Date of Award

Fall 9-29-2021

Document Type

Thesis (Ph.D.)

Department or Program

Biochemistry and Cell Biology

First Advisor

Gevorg Grigoryan


Proteins play crucial roles in a variety of biological processes. While we know that their amino acid sequence determines their structure, which in turn determines their function, we do not know why particular sequences fold into particular structures. My work focuses on discretized geometric descriptions of protein structure—conceptualizing native structure space as composed of mostly discrete, geometrically defined fragments—to better understand the patterns underlying why particular sequence elements correspond to particular structure elements. This discretized geometric approach is applied to multiple levels of protein structure, from conceptualizing contacts between residues as interactions between discrete structural elements to treating protein structures as an assembly of discrete fragments. My earlier work focused on better understanding inter-residue contacts and estimating their energies statistically. By scoring structures with energies derived from a stricter notion of contact, I show that native protein structures can be identified out of a set of decoy structures more often than when using energies derived from traditional definitions of contact and how this has implications for the evaluation of predictions that rely on structurally defined contacts for validation. Demonstrating how useful simple geometric descriptors of structure can be, I then show that these energies identify native structures on par with well-validated, detailed, atomistic energy functions. Moving to a higher level of structure, in my later work I demonstrate that discretized, geometrically defined structural fragments make good objects for the interactive assembly of protein backbones and present a software application which lets users do so.
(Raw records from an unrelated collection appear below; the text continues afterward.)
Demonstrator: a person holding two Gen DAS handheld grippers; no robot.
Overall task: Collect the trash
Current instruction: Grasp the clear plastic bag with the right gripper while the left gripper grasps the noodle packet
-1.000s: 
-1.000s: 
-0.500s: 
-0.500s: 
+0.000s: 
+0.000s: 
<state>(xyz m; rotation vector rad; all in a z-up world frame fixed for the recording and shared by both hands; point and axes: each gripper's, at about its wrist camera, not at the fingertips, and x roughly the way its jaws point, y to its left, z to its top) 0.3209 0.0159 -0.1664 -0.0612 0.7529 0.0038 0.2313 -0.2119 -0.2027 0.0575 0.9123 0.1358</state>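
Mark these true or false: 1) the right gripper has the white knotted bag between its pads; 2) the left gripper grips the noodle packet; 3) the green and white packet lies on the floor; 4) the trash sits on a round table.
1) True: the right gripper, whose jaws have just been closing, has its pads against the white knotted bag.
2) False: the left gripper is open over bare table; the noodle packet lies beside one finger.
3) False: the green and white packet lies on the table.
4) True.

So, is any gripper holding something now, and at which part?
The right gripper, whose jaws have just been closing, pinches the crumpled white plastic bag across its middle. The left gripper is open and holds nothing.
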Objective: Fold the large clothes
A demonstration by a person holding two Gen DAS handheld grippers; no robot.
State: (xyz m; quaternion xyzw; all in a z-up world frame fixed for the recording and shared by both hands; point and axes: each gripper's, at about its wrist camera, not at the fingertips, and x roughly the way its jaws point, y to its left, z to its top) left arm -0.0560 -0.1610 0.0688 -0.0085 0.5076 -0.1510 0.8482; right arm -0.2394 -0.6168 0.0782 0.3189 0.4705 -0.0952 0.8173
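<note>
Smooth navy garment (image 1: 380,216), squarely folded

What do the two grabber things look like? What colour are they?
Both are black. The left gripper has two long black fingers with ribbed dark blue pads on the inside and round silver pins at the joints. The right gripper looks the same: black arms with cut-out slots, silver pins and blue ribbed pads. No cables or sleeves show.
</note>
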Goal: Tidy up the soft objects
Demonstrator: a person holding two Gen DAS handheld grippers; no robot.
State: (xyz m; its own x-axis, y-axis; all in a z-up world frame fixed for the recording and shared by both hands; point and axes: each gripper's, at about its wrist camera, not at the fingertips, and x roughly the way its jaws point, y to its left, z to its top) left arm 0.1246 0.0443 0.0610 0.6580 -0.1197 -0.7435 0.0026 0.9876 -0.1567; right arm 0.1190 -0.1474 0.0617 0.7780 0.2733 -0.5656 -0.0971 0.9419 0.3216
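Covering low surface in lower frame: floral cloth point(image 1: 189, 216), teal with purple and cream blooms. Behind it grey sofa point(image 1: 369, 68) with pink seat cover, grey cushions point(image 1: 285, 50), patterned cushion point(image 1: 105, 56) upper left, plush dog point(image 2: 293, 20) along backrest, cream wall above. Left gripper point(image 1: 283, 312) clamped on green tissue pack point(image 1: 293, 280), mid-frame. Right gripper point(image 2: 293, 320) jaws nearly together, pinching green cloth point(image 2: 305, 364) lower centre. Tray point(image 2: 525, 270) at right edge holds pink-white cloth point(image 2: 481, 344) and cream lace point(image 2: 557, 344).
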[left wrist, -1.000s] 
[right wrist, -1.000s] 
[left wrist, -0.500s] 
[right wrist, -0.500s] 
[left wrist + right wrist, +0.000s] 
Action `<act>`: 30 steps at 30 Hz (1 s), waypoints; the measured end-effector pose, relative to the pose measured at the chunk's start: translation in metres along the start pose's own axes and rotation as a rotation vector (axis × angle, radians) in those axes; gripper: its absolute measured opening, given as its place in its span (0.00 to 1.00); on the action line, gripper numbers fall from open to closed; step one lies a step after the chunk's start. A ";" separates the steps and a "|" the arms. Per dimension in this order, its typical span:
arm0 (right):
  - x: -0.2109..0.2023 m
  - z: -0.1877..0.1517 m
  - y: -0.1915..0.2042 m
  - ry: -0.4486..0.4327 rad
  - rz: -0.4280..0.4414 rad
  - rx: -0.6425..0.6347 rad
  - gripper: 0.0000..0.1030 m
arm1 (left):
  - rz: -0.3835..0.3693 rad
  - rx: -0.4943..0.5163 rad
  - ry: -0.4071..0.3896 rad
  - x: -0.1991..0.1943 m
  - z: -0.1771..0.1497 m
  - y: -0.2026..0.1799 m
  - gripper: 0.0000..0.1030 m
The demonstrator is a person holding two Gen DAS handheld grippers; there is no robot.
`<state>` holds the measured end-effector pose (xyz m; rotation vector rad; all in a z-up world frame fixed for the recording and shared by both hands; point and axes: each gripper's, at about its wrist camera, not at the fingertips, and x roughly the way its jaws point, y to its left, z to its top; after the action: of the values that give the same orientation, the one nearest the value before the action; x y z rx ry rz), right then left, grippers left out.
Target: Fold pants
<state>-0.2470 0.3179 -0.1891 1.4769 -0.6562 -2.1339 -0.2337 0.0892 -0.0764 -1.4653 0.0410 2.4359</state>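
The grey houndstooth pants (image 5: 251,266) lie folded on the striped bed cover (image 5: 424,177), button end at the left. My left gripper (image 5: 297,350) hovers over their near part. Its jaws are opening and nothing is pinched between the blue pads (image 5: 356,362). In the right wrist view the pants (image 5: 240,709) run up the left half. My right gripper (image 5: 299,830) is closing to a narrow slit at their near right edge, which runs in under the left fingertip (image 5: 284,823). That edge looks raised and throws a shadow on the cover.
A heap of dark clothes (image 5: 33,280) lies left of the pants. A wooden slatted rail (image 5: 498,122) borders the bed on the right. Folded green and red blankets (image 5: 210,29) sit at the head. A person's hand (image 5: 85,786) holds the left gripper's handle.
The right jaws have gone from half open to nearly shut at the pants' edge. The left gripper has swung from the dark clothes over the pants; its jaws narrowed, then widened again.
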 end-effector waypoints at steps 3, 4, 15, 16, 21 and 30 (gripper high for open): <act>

Finally, I use these fragments to generate structure-conditioned statistical energies, generalizing the classic idea of contact energies by incorporating specific structural context, enabling these energies to reflect the interaction geometries they come from. These structure-conditioned energies contain more information about native sequence preferences, correlate more highly with experimentally determined energies, and show that pairwise sequence preferences are tightly coupled to their structural context. Considered jointly, these projects highlight the degree to which protein structures and the interactions they comprise can be understood as geometric elements coming together in finely tuned ways.